Our Project
In May 2017, Australian photographers and environmentalists Michael Chew and Emily Crawford will go to Dhaka, to run photo-voice workshops to empower youth in climate-vulnerable communities in Bangladesh. Photo-voice is a participatory action-research method combining photography workshops with social action and community engagement.
Working with youth groups in various urban locations within Dhaka, Bangladesh, these workshops and resulting exhibitions will provide valuable spaces for expression and action over climate change by and for the people who experience it first hand. They will also provide photography and social action training, and raise much needed funds for organisations who work tirelessly with some of Dhaka's poorest youths on an ongoing basis.
Why it matters, and how you can help
As researchers, environmentalists and artists, we believe that one of the biggest barriers to positive change in the fight against Climate Change and Poverty is disconnection. Disconnection from the impacts, the solutions, and in particular the people who are making change themselves. Art and Storytelling have a powerful ability to build connections, foster engagement and empathy, and hence contribute to building climate resilience and fostering positive social and environmental change.

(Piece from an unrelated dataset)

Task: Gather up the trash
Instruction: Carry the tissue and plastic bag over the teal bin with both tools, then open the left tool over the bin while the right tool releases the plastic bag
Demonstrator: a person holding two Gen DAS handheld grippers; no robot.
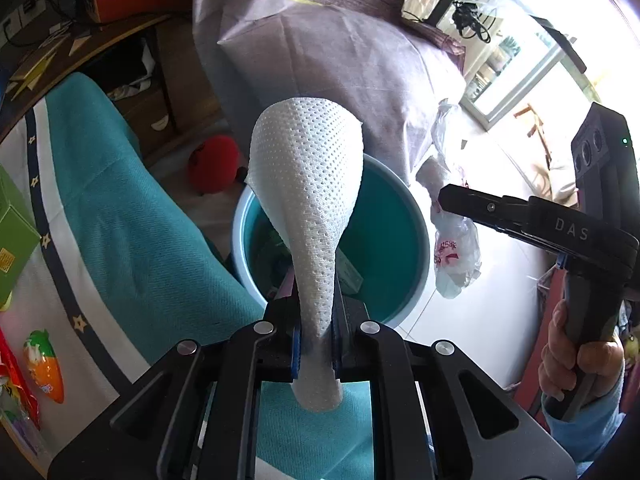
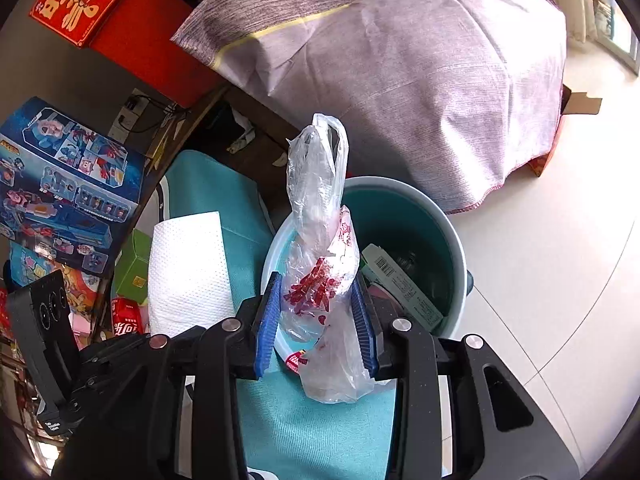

*** While the trial workshops were run using mobile phone cameras, we are endeavouring to crowdsource a few digital cameras (8MP+) ! We will use some of the stretch goal to purchase used cameras, but if you are interested in donating a camera in Sydney or Melbourne, please contact us here: Michael (Melbourne) - [email protected] or Emily (Sydney) [email protected] ***
The photo-voice workshops
These workshops are in partnership with the International Centre for Climate Change and Development (ICCCAD) and Jaago Foundation in Dhaka. Local staff and volunteers will be trained in photo-voice methods, and will deliver the workshops themselves which will focus on empowering youth to use photography to tell their own stories. The workshops will cover basic photography training, discussions of environmental and climate change issues, ideation over local solutions, and story sharing techniques. By the end of the workshops the youth will have created their own photo-stories to share with the world.
We are passionate about encouraging marginal voices – those who experience the brunt of climate change impacts - to be heard and be connected to broader communities around the world.
Exhibiting the work of the students will not only raise critical funds for host organisations through the sale of prints, but it will boost the esteem and personal capacity of the students, who will then be internationally exhibiting artists as well as change-makers!
Please help us share these important stories from the front line of climate change - help fight disconnection and apathy, and foster connection and positive change.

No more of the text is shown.